[PROBLEM TO WORK ON] Your answer must be exactly the lines from the one containing "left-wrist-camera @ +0" through the end of the material, both ends included, without pictures.

────────────────────────────────────────

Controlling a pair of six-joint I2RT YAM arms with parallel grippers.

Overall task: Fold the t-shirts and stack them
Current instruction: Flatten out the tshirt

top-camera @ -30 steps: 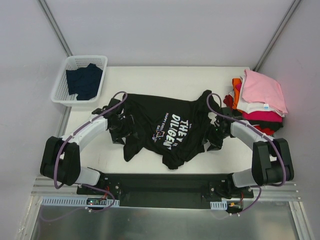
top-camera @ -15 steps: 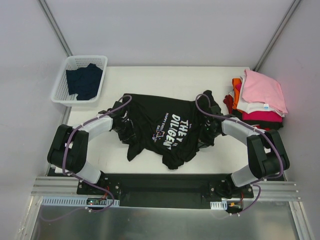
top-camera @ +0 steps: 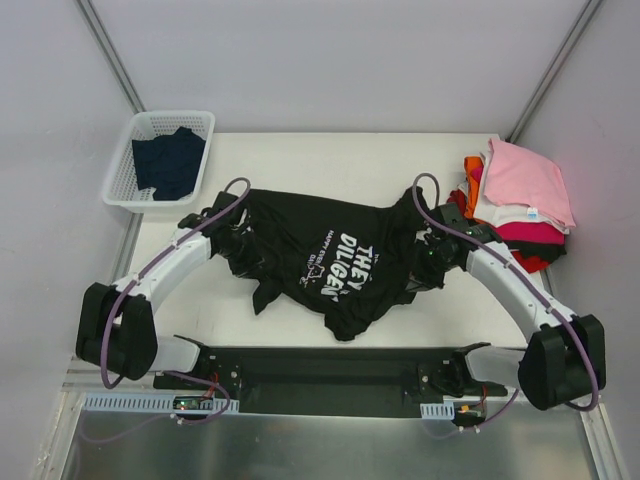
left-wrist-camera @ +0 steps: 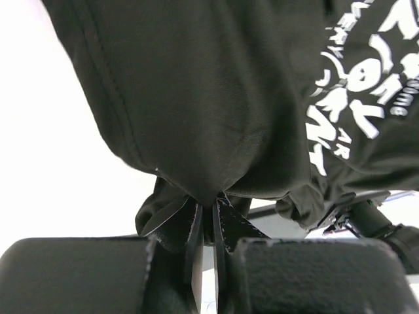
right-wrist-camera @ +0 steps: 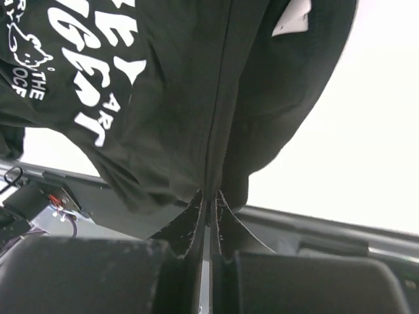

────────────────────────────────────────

[SOLUTION TO THIS TASK]
left-wrist-camera @ +0 steps: 
right-wrist-camera @ +0 steps: 

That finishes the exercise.